For my final project, I decided to study the language used on signages in Zkak-el-Blat in Beirut. I took pictures of the signages found above every shop there. There were approximately 16 shops and I covered 14 of them, which means that 14 out of 70 pictures that I collected for this class is in Zkak-el-blat. This measures up to be 20% of my data collection.


Surprisingly, only 2 signages used the Arabic language solely without a mix with other languages. This was very weird because most of the people who live in that area speak only Arabic, and I know this because I’m very close to the neighborhood. After I realized this, I started thinking about asking the shop owners for the reasons of their language use on the signages. I interviewed these two people who used Arabic only in order to know the reason behind their choice. The result is the following:

  1. ” I used Arabic because I don’t understand other languages”– Owner of Shop 1.
  2. ” I used Arabic because I’m proud to be an Arab and I’m not ashamed. I don’t want to be influenced by the Western mindset”–Owner of Shop 2.

Both of the answers make sense, coming from two 70-year old men.

The first answer is linked to the “first rules of signs” in the article ” The Language of Jerusalem: Signs”, for it states that rule number one is to ” write signs in a language you know” (81). This explains why these two signages were restricted to Arabic. It is important to note that Arabic was chosen by the owner and not by the sign-writer, for the article states that ” it should be noted that it pertains to the language knowledge of the sign-writer and not to that of the owner or originator of the sign…it does not indicate the literacy of the owner”(83). This case is different as it was stated by the owners that they chose the language and not the sign-writer.

However, the second answer is connected with what Al Haq and Samadi (1996) argued in a paper published on Saudi Arabia in World Englishes that ” while some people think that learning English leads to Westernization, there is a larger group of the participants who state that “the use of English does not make the participants Westernized, neither their national identity gets weakened, nor their religious commitment becomes corrupted” (p. 307).

This leads to the second part of the analysis: the owners who chose English only and stated that “it does not lead to westernization, but it’s a sign of being educated and advanced”.

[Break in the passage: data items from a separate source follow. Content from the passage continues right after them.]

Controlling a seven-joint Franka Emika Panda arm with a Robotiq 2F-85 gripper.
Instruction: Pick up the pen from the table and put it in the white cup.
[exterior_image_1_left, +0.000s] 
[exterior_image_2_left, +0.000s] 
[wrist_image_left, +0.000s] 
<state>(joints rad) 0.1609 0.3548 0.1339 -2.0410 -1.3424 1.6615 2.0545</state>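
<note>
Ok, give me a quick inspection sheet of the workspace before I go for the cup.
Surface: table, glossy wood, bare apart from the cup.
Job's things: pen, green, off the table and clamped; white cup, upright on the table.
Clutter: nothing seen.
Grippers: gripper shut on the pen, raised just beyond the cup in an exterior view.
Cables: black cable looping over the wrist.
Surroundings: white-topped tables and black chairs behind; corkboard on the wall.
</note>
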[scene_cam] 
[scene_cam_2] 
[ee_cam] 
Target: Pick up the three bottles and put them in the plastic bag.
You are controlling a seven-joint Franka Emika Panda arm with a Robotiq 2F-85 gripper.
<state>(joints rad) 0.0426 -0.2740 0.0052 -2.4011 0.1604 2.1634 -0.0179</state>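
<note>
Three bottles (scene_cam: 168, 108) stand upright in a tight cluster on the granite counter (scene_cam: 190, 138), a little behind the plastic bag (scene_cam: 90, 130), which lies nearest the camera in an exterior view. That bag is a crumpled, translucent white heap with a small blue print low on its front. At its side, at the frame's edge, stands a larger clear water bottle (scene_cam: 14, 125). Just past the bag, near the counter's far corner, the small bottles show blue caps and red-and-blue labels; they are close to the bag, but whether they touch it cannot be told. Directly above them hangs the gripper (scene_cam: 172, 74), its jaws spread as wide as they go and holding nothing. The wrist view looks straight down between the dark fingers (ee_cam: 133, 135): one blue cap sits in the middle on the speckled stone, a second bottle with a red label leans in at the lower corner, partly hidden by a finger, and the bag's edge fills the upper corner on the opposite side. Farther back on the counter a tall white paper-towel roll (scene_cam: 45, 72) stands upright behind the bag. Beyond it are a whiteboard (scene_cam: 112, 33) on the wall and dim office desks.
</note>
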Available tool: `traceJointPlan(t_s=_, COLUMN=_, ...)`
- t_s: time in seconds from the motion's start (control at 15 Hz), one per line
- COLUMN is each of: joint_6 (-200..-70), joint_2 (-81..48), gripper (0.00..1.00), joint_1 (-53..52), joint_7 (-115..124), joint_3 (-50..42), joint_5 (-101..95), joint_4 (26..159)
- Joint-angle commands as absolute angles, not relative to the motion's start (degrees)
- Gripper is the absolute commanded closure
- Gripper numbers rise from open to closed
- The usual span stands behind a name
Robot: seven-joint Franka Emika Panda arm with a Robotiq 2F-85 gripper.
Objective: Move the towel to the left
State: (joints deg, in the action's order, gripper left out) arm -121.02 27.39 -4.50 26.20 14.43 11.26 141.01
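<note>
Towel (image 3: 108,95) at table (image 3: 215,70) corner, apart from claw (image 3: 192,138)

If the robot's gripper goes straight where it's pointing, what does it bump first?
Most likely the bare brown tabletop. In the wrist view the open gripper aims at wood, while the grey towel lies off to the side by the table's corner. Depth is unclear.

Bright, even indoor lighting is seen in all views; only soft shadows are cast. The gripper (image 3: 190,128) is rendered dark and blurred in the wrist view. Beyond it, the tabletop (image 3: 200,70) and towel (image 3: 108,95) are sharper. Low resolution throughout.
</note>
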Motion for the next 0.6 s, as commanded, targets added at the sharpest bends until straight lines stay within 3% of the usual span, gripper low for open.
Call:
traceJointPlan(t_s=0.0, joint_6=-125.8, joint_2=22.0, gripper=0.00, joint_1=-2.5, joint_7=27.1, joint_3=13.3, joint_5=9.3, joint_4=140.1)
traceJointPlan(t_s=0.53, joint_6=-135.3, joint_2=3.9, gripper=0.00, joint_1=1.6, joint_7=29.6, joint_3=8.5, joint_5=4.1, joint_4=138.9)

After understanding the reasons for the use of Arabic, I decided to interview the shop owners that used only English as a signage, which were 5 out of 14 = 35% .

The answers are the following:

  1. Many foreigners pass by the neighborhood
  2.  Everyone knows English…walaw.
  3.  Our country is dominated by the West
  4. Source of attraction
  5. I like the language

It is weird because no one stated that they ” only know English”; instead, the reasons varied. You can also realize that two people believe that the country is dominated by the West, as it is shown in the second answer in the first part and the third answer here.

Furthermore, I was interested in the use of the word “king” as in “ملك الطاوق” in Arabic. Two of the shops used this word in their signage.


Through this process, I learned that many people have different mindsets even though they’re coming from the same area. It was so much fun!